▶ Work instructions
The line containing "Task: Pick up" and every line after it, through the last line of the records, are to be transcribed exactly, and nothing else.

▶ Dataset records
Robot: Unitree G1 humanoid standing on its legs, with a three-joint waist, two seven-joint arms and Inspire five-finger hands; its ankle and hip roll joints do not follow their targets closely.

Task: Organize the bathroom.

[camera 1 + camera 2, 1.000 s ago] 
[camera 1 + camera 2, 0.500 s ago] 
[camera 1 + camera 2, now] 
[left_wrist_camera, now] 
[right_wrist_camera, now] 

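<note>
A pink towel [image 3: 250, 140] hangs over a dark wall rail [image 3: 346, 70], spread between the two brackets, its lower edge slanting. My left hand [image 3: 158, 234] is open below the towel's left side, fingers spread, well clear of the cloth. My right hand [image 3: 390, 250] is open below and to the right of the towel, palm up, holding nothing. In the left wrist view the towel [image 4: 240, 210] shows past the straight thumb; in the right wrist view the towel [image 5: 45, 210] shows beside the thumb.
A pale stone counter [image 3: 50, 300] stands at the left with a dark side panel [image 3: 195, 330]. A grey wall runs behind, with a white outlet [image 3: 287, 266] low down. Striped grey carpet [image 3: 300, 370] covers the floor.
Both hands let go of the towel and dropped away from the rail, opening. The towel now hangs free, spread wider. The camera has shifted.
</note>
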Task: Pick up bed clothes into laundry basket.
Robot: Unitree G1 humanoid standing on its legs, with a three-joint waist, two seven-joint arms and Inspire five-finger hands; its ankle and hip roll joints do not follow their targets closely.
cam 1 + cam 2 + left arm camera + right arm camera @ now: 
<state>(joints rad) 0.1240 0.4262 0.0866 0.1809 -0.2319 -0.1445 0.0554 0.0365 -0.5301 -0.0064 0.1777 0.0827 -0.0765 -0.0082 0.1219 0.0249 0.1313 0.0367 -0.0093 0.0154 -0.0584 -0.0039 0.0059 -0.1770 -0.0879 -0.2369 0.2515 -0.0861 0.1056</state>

▶ Reply to the exercise
Task: Pick up bed clothes into laundry basket.
Robot: Unitree G1 humanoid standing on its legs, with a three-joint waist, two seven-joint arms and Inspire five-finger hands; its ankle and hip roll joints do not follow their targets closely.
cam 1 + cam 2 + left arm camera + right arm camera @ now: 
<state>(joints rad) 0.1240 0.4262 0.0866 0.1809 -0.2319 -0.1445 0.0554 0.0365 -0.5301 -0.0064 0.1777 0.0827 -0.0765 -0.0082 0.1219 0.0249 0.1313 0.0367 -0.0093 0.0154 -0.0584 -0.0039 0.0059 -0.1770 -0.0879 -0.2369 0.2515 -0.0861 0.1056</state>

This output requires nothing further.